In retrospect, it was one of the formative moments in my early pagan career.
1973. A gangly tow-head is sitting on the floor of his grandparents' living room in Pittsburgh, reading a National Geographic article about that year's Winter Olympics in Sapporo, Japan.
One photo was all it took.
The organizers had commissioned a local artist to make three massive—25 foot—snow sculptures of three pertaining kami for the occasion: the kami, if memory serves, of Winter, Snow, and Ice.
But now the Olympics were over, and it was time to tear down the snow-statues before they became a hazard. ("Look Out for Falling Gods.") In the photo, a workman is making a final offering to the kami before they're broken up: he's leaning out of the basket of a cherry-picker, pouring a bottle of sake into the fanged mouth of one of them.

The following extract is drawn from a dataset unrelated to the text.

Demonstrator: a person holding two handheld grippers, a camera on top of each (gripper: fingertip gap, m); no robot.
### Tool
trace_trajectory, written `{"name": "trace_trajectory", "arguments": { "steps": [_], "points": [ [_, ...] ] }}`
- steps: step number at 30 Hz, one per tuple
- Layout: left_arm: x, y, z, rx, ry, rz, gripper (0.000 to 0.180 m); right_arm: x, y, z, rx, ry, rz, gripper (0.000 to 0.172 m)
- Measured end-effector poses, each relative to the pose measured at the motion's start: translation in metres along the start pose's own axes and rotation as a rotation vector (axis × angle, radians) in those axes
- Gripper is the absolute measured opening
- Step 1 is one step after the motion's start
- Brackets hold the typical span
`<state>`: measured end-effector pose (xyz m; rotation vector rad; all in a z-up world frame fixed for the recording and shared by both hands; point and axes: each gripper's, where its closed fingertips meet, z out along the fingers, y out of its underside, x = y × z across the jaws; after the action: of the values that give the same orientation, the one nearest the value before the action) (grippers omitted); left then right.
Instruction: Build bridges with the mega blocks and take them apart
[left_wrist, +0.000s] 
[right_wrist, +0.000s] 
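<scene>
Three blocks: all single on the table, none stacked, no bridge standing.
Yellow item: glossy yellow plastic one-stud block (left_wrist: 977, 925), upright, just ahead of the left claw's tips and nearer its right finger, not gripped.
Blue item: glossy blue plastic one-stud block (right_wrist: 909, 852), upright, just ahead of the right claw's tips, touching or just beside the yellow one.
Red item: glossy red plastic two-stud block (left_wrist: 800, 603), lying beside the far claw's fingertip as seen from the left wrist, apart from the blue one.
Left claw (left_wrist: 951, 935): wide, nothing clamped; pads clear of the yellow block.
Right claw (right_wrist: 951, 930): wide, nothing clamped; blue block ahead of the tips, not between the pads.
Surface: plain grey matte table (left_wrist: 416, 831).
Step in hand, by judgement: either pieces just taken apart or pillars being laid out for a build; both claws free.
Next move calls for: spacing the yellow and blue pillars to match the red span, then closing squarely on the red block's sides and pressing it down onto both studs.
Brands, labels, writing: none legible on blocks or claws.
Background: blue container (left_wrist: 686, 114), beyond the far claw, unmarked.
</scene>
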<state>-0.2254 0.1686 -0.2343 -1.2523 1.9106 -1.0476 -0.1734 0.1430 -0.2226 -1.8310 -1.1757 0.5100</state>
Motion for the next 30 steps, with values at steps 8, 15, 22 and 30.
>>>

In that moment, a door opened in my head. Lacking contextual experience of kami, Shinto, or pagan religious practice, I somehow recognized and understood what I saw in that photo. I didn't need any explanation of what they were doing to know that it made sense, and that it was right.
Lo and behold: nearly half a century later, that gawky teen, now grown up, has become chronicler, and éminence grise, to one of the US's largest and most vibrant pagan communities.
Talk to any pagan, and you will hear about similar formative experiences; we all have them.